Comedian Tom Ballard has joined forces with a Catholic Bishop coinciding with the International Day Against Homophobia today (Tuesday 17 May) to add pressure on decision makers to end the ‘gay panic defence’ urgently, before another killer walks free.
Tom Ballard is urging people to back Father Paul Kelly’s campaign to end the gay panic defence by signing his 243,000-strong petition: www.change.org/gaypanic
The ‘gay panic’ defence means that a man can get away with murder if he says another man came onto him. It still exists in QLD and SA, where it was used just last month to grant the killer of Andrew Negre a re-trial. The last state to repeal it was NSW in 2014.

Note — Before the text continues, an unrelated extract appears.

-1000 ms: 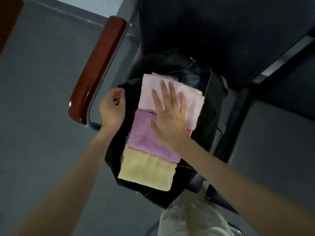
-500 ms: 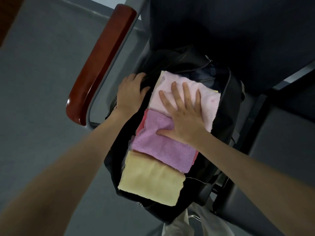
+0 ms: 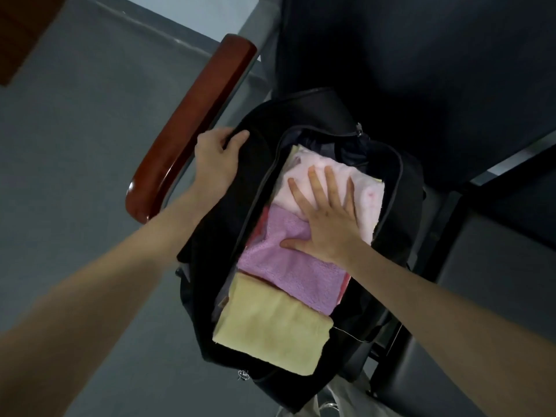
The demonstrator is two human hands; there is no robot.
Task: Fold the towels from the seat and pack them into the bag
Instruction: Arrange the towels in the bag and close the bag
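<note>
Towels sit folded in the open black bag (image 3: 264, 182) on the dark seat (image 3: 496, 266), three of them in a row. Starting at the left, a wooden armrest (image 3: 192, 121) runs beside the bag, over the grey floor (image 3: 75, 161). Just right of it, the left hand (image 3: 215, 159) grips the bag's flap, fingers curled over its edge, thumb on top. Moving across, the yellow towel (image 3: 270, 329) lies nearest the viewer, the purple towel (image 3: 288, 266) in the middle, partly over it, and the pink towel (image 3: 313, 179) at the far end, below the zip. Over on the right, the right hand (image 3: 326, 219) presses flat on pink and purple, fingers spread straight, holding nothing.
</note>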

In an impassioned video, Tom Ballard said: “We all flirt all the time. If any straight men were to be so offended by my advances that they proceeded to stab me multiple times and then dump my body in a wheelie bin, I’d like to think the justice system would prosecute them to the full extent of the law. That’s why you should all support Father Kelly’s Change.org petition.”
Wayne Ruks was murdered in Father Paul Kelly’s courtyard six years ago. The gay panic defence was used in court, and his killers were given manslaughter sentences. One of his killers walked free after serving just 4 years of a 9 year sentence, the other is up for parole in the next few months.
Father Paul Kelly said: “Australia is an international disgrace for still having this homophobic law on its books. It’s allowing killers to walk free after serving paltry sentences. And it’s a demeaning, dangerous insult to gay people. QLD has claimed to be working on it, but the leisurely pace concerns me. There’s silence from South Australian Premier Jay Weatherill. I refuse to accept that. Every day, every hour that passes, another killer could walk free because of this outdated law. I will fight with every breath in my body for justice and I will not let down the 243,000 signers of my Change.org petition.”
Earlier this month, the QLD Attorney General said her government was reviewing the proposed amendments to the gay panic law – but the same noises were made just over a year ago, and no action has been taken since.